On January 24, 2011, the Supreme Court decided Thompson v. North American Stainless, LP, No. 09-291, holding that the protections of Title VII of the Civil Rights Act extend to those who claim third-party retaliation.
After Miriam Regalado filed a sex discrimination charge with the Equal Employment Opportunity Commission against defendant, it fired her fiancé, plaintiff Eric Thompson. Thompson sued for retaliation, but the district court granted summary judgment to the defendant on grounds that third-party retaliation claims are not permitted by Title VII of the Civil Rights Act. The en banc Sixth Circuit affirmed, reasoning that Thompson was not entitled to sue for retaliation because he had not engaged in any activity protected by the statute.

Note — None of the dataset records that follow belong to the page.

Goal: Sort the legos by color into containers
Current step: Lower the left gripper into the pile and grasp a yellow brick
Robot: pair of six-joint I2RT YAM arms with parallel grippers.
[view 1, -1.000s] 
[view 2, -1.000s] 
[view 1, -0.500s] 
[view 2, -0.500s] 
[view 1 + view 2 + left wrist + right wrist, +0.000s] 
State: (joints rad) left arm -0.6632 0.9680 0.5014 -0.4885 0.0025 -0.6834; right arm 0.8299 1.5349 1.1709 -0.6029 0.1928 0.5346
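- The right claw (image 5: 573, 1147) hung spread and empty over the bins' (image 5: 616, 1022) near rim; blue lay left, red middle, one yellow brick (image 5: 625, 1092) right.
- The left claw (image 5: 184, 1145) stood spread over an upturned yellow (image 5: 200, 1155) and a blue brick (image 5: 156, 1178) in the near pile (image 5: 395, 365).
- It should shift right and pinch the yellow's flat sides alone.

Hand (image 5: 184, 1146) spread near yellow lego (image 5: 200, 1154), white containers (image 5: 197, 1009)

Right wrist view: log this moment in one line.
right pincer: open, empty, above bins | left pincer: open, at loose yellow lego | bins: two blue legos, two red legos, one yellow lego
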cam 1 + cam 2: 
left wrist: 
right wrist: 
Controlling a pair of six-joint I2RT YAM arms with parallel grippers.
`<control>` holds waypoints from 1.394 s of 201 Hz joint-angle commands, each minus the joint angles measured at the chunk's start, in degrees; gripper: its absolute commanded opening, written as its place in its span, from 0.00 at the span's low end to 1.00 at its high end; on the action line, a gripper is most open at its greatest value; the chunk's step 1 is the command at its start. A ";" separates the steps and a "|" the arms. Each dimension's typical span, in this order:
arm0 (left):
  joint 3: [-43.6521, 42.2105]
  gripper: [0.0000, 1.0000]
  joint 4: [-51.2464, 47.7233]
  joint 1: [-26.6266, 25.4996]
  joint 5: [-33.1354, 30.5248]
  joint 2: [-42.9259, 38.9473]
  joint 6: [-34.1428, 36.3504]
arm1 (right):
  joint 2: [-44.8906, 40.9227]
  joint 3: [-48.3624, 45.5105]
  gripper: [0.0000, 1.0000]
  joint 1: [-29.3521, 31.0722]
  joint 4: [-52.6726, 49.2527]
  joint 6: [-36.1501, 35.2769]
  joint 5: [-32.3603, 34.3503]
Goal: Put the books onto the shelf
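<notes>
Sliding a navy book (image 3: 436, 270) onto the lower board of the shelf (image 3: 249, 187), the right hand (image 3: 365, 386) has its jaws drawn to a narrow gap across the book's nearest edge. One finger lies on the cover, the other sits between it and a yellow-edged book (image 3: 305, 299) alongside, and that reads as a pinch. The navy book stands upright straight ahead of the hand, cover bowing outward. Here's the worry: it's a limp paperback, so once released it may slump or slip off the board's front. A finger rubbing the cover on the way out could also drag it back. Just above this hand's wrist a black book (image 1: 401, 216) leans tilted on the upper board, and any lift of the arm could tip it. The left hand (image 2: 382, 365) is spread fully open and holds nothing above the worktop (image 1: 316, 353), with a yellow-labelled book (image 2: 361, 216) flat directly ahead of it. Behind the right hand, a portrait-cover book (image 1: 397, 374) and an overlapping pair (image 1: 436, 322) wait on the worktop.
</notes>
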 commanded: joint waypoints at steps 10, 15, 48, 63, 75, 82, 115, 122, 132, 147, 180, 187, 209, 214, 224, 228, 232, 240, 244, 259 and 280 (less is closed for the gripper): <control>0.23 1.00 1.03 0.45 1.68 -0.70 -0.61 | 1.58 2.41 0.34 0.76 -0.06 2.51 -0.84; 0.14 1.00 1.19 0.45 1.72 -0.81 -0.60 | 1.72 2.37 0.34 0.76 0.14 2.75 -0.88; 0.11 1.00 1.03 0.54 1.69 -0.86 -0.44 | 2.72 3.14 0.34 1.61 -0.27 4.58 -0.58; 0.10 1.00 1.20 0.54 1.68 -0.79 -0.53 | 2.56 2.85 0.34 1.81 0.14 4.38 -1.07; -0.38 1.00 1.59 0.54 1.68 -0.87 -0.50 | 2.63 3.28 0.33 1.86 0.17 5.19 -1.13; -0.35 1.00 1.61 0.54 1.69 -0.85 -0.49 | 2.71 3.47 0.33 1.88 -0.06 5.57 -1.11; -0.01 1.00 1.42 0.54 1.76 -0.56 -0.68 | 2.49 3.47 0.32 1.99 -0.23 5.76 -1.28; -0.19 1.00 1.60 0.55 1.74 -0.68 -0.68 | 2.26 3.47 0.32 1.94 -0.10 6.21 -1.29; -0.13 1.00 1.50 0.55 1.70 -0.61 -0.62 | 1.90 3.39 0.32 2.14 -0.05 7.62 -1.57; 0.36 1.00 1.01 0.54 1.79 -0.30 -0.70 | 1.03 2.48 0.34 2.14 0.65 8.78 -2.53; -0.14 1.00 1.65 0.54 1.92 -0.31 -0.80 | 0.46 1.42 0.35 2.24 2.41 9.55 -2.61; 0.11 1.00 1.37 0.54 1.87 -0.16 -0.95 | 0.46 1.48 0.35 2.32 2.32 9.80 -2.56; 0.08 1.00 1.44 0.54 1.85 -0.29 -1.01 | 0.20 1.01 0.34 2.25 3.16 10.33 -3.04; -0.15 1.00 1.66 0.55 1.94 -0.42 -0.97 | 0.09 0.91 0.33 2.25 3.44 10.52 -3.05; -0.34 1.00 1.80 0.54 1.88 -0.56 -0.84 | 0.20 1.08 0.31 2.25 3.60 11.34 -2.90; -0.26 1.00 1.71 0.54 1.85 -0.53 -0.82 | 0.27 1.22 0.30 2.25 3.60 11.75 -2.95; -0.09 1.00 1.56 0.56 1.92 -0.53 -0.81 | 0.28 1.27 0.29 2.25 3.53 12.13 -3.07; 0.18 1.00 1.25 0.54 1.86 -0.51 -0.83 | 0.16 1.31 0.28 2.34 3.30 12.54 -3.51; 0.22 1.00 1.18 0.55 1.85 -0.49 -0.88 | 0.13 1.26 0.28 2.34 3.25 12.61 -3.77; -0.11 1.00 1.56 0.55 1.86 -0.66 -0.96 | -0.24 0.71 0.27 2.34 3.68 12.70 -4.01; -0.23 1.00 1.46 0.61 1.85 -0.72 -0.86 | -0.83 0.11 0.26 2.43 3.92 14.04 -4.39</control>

The Supreme Court reversed and remanded, finding that if the facts alleged were true, Thompson's firing constituted unlawful retaliation. According to the Court, Title VII's sweep is broad and prohibits any employer action that might dissuade a reasonable worker for making or supporting a discrimination charge. The Court held that, in using the term "person aggrieved," Title VII incorporates the zone of interest test of the Administrative Procedure Act and that Thompson was a "person aggrieved" because Title VII's purpose is to protect employees from their employers' unlawful actions.
Justice Scalia delivered the opinion of the Court, in which all other members joined, except Justice Kagan, who took no part in the consideration or decision of the case. Justice Ginsburg filed a concurring opinion, in which Justice Breyer joined.